PROMPT ->
What is needed is an exact copy of the lines in the listing below, from the one with "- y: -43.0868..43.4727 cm" up to and including the one with "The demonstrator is", with no other lines.

---- DATA LISTING

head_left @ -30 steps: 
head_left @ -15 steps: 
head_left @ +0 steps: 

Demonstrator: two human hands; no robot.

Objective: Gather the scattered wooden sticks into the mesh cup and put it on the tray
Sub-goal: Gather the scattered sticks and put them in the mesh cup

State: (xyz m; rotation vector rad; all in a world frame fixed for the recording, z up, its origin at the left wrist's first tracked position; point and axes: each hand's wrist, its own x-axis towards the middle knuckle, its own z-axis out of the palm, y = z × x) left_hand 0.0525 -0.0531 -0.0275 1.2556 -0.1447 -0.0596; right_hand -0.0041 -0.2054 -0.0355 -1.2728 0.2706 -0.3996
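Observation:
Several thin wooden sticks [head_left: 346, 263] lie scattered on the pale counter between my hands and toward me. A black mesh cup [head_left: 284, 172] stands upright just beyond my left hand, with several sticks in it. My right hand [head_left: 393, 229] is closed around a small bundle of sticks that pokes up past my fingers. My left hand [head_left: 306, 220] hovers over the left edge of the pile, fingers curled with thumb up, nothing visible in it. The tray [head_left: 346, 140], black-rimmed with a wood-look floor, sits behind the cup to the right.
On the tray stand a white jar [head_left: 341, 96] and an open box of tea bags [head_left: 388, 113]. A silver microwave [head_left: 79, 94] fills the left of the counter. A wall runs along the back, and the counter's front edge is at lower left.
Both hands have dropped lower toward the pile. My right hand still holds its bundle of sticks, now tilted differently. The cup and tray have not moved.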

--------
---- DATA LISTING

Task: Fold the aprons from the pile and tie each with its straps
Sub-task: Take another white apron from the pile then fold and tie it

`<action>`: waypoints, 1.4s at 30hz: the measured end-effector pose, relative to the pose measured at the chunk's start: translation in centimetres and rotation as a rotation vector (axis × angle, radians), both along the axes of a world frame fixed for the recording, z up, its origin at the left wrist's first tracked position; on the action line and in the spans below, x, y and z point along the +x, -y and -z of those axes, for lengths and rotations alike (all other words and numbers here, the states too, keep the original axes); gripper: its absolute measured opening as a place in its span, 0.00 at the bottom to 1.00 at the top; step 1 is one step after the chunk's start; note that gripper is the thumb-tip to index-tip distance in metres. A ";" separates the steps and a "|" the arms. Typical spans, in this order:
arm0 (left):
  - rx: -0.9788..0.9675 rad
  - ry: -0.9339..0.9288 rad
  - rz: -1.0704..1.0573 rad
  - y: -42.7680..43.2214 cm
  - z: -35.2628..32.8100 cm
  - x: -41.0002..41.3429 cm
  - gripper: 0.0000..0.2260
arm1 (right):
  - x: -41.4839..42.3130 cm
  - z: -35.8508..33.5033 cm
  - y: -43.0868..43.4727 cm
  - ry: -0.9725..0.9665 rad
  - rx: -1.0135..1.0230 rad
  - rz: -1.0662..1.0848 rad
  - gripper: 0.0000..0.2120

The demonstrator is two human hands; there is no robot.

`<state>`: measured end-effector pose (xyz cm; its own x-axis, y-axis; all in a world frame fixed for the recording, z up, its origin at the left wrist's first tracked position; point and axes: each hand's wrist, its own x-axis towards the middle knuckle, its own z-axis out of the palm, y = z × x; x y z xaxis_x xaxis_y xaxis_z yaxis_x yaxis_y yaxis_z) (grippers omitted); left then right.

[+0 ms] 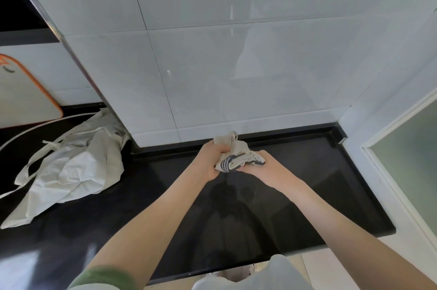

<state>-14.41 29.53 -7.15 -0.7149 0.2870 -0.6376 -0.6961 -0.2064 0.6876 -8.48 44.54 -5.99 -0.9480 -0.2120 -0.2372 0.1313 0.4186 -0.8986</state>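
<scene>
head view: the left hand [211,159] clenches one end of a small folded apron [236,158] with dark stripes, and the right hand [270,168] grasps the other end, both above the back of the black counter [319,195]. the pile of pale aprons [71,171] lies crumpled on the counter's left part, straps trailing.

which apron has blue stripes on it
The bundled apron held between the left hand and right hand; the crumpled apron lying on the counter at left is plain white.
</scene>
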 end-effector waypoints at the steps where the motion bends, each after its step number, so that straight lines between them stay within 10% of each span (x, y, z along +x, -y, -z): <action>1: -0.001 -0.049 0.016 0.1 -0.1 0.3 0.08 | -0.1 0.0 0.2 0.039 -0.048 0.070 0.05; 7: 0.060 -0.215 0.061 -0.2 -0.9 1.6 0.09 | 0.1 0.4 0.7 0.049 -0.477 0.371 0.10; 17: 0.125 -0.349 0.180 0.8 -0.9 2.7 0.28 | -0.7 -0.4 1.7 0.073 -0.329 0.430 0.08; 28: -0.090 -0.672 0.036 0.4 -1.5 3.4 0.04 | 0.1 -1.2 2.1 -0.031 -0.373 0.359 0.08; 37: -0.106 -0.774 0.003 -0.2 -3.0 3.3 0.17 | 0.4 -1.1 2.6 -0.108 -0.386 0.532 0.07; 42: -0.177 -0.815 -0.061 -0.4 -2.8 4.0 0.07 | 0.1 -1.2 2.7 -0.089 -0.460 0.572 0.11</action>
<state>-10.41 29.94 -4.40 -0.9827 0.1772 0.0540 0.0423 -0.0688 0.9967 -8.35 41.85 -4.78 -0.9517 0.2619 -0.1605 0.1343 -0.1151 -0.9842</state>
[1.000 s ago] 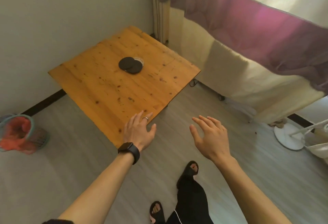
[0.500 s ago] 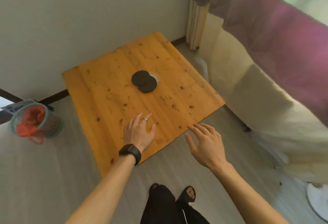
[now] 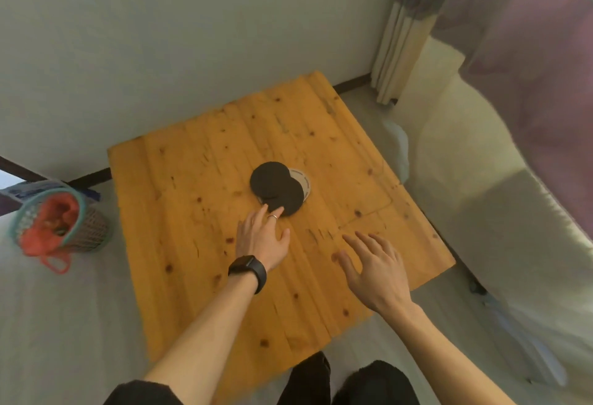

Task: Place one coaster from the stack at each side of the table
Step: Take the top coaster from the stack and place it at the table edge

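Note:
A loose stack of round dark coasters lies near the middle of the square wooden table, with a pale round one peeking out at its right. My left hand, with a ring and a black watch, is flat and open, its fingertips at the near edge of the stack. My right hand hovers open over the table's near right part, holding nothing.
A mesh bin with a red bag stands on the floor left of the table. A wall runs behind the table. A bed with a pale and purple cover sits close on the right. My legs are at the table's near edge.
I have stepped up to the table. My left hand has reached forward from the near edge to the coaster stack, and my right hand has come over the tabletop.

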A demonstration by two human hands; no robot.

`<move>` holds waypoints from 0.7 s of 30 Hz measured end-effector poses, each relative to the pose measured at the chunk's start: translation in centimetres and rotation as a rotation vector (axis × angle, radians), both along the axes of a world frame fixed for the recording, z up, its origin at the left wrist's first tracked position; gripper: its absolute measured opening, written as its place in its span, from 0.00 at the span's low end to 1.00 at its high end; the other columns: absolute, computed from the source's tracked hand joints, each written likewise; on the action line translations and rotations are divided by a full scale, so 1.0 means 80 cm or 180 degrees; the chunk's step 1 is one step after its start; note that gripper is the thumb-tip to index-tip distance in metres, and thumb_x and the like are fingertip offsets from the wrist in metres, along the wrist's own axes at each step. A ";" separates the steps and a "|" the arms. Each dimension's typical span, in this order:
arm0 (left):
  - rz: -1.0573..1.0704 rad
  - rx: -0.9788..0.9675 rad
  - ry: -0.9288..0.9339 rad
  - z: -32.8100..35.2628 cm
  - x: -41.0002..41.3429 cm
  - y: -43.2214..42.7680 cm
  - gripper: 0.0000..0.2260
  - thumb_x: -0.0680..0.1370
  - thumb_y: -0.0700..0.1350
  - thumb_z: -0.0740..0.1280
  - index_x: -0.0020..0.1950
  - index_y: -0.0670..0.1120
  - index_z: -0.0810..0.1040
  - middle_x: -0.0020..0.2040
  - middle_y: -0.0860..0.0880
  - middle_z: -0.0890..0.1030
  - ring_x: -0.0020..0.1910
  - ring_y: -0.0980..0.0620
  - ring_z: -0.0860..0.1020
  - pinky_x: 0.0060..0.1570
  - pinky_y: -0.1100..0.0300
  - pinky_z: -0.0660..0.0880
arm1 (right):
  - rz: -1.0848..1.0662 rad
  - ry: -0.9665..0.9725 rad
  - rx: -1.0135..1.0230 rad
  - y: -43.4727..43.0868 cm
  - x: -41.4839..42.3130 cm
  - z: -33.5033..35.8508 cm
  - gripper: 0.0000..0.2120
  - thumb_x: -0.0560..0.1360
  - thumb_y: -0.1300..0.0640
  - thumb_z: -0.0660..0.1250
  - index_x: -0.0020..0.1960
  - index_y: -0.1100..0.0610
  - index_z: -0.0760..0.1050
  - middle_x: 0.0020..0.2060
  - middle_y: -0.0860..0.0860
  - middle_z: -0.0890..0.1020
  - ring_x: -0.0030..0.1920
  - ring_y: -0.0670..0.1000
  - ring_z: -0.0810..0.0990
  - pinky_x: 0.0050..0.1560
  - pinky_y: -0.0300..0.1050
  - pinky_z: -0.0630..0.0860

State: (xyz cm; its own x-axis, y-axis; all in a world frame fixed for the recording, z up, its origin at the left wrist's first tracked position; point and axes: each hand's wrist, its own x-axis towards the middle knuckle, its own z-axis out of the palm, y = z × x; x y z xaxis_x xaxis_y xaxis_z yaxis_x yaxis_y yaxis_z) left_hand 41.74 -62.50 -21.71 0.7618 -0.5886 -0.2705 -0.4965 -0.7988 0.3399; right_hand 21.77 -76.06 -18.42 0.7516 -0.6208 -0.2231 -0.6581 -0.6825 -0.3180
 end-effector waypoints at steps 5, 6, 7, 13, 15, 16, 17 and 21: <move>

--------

TASK RESULT ->
  - y: -43.0868..43.4727 cm
  - ry: -0.9725..0.9665 rad
  - rx: -1.0135..1.0230 rad
  - rz: -1.0662..1.0848 rad
  - gripper: 0.0000..0.2120

The demonstrator is two human hands; there is no robot.

Further output is not needed for this exercise.